Apropos nicht zu intellektuell: Zwei Tage vorher habe ich ein Video von Matthias Matussek gesehen. Er war irgendwann mal Kulturchef beim Spiegel, inzwischen präsentiert er seine Bücher auf Veranstaltungen der AfD. Wieviel Geld müßte mir die AfD anbieten, damit ich bei denen lese? Ich stelle mir das vor wie bei dem Film „Ein unmoralisches Angebot“. Auf einer Klassenfahrt in den frühen 90igern haben wir den im Kino gesehen. Fast die Hälfte der Klasse, also die Mädchen, wollten dort rein. Die andere Hälfte – zufälliger Weise fast alles Jungs – nicht. Die Handlung: Ein Milliardär (gespielt von Robert Redford) bietet einem verschuldeten Ehepaar eine Million Dollar an, wenn die Ehefrau (Demi Moore) mit ihm schläft. Für ein wirkliches Dilemma hätte man die Rolle allerdings – wie ich finde – nicht mit Robert Redford besetzen sollen, sondern mit Karl-Heinz Manske, unserem Hausmeister. Mit dem fidelen Kellerbewohner aus der POS-Juri-Gagarin Beischlaf auszuüben, das ist doch schon fast so, als würde man als Autor eine Lesung machen bei der AfD. Obwohl dieser Vergleich dann doch etwas unfair ist gegenüber dem Hausmeister.

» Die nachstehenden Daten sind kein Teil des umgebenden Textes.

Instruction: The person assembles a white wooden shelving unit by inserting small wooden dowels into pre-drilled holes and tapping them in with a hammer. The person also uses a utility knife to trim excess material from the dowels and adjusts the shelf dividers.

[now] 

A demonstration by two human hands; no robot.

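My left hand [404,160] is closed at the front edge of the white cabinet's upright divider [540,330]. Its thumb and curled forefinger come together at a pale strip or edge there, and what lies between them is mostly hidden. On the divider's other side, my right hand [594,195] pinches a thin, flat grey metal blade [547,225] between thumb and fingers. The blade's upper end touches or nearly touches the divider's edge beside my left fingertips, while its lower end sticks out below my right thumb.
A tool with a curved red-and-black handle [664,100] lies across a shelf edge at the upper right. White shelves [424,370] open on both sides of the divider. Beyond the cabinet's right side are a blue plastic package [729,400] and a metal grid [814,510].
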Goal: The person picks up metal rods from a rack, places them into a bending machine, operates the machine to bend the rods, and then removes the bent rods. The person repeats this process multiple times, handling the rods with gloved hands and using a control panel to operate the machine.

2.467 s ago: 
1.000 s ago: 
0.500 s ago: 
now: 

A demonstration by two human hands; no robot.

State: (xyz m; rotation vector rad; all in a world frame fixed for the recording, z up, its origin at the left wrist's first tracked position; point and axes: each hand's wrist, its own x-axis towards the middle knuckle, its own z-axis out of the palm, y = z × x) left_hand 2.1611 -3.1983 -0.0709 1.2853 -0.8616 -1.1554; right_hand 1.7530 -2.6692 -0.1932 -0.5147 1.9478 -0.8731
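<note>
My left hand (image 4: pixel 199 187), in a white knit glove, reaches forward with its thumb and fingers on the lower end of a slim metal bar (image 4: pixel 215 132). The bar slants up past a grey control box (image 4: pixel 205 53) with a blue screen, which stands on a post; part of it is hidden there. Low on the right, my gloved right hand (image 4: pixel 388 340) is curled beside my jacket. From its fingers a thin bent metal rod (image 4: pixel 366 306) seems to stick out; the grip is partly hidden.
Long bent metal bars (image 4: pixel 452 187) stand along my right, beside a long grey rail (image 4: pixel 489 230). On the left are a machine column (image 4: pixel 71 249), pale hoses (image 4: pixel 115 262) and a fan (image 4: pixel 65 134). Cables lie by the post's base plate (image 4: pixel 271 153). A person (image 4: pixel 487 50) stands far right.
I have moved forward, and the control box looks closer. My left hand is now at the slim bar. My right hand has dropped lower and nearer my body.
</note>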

„Wäre es eigentlich schlimm“, fragte ich meine katholische Freundin, „wenn ich mal auf einer Veranstaltung der AfD lesen würde?“
„Nö, wenn es nicht schlimm für dich ist, wieder Single zu sein.“
„Und wenn wir eine Million kriegen?“
Meine Freundin überlegte: „Mhm, dann mußt du das unserem Bekanntenkreis sehr gut erklären.“
„Okay, dann lese ich doch erstmal lieber für 100 Euro gegen die AfD.“
Auf dem Platz standen ein Bühnen-LKW mit Public-Viewing-Monitor, Bierbänke und Info-Stände von den Linken, Grünen und der SPD. Sie alle setzten sich zähneknirschend dafür ein, daß morgen der CDU-Amtsinhaber wiedergewählt würde. Der lief über den Platz und wollte Hände schütteln. Auch meine, die er ergriff, bevor ich wußte, wie mir geschah, und mich fragte, woher ich komme. „Aus Halle“, antwortete ich. „Ich äh … bin Autor und lese hier gleich was vor“. „Aha“, sagte er, und schüttelte bereits dem nächsten die Hand. Immerhin waren noch ein paar Bitterfelder zum Händeschütteln gekommen. Neben der Bühne war eine Hüpfburg errichtet worden, Kindern tobten, schossen Bälle durch die Luft. Auf dem großen Bildschirm erschien plötzlich Sebastian Krumbiegel von den Prinzen mit einem Statement. Er sagte: „Und sehen wir uns nicht in dieser Welt, dann sehen wir uns in …“, und er habe nicht gedacht, fuhr er fort, in diesem Leben nochmal dazu aufzurufen, lieber die CDU zu wählen, und ich dachte, fürwahr, ich auch nicht, und blätterte ratlos in meinen Texten nach etwas, das mir geeignet schien, hier gleich vorgelesen zu werden. Vor mir trat dann noch ein Schlagersänger auf, der hauptberuflich in der Verwaltung tätig war, und dann eine Frauengruppe der evangelischen Kirche, die ein Friedensgebet sprachen, und ich stand bereit hinter dem Bühnen-LKW, als ein Ball angeflogen kam von den Kindern. Ich wollte ihn zurückschießen, traf den Ball nicht richtig, so daß er gegen einen Baum prallte und abgelenkt auf einen Becher mit Brause zurollte, von einem dieser Kinder. Das Verhängnis nahm seinen Lauf. Der Ball erreichte den Becher um eine Sekunde eher als das Kind, das noch hingerannt kam, um ihn zu retten; zack, Volltreffer. War das nun das Einzige, was ich hier und heute in Bitterfeld bewirkte, nämlich einem armen Kinde die Brause umzuschießen, das aufgrund dieses Traumas eines Tages womöglich noch die AfD wählt, bevor ich in ein übersteuertes Mikro ein paar akustisch desolate Gedichte las, um danach schnell wieder in Richtung Halle zu verschwinden? Natürlich nicht! Am Wahlabend zeigte sich: Die AfD konnte – nicht zuletzt von mir – verhindert werden.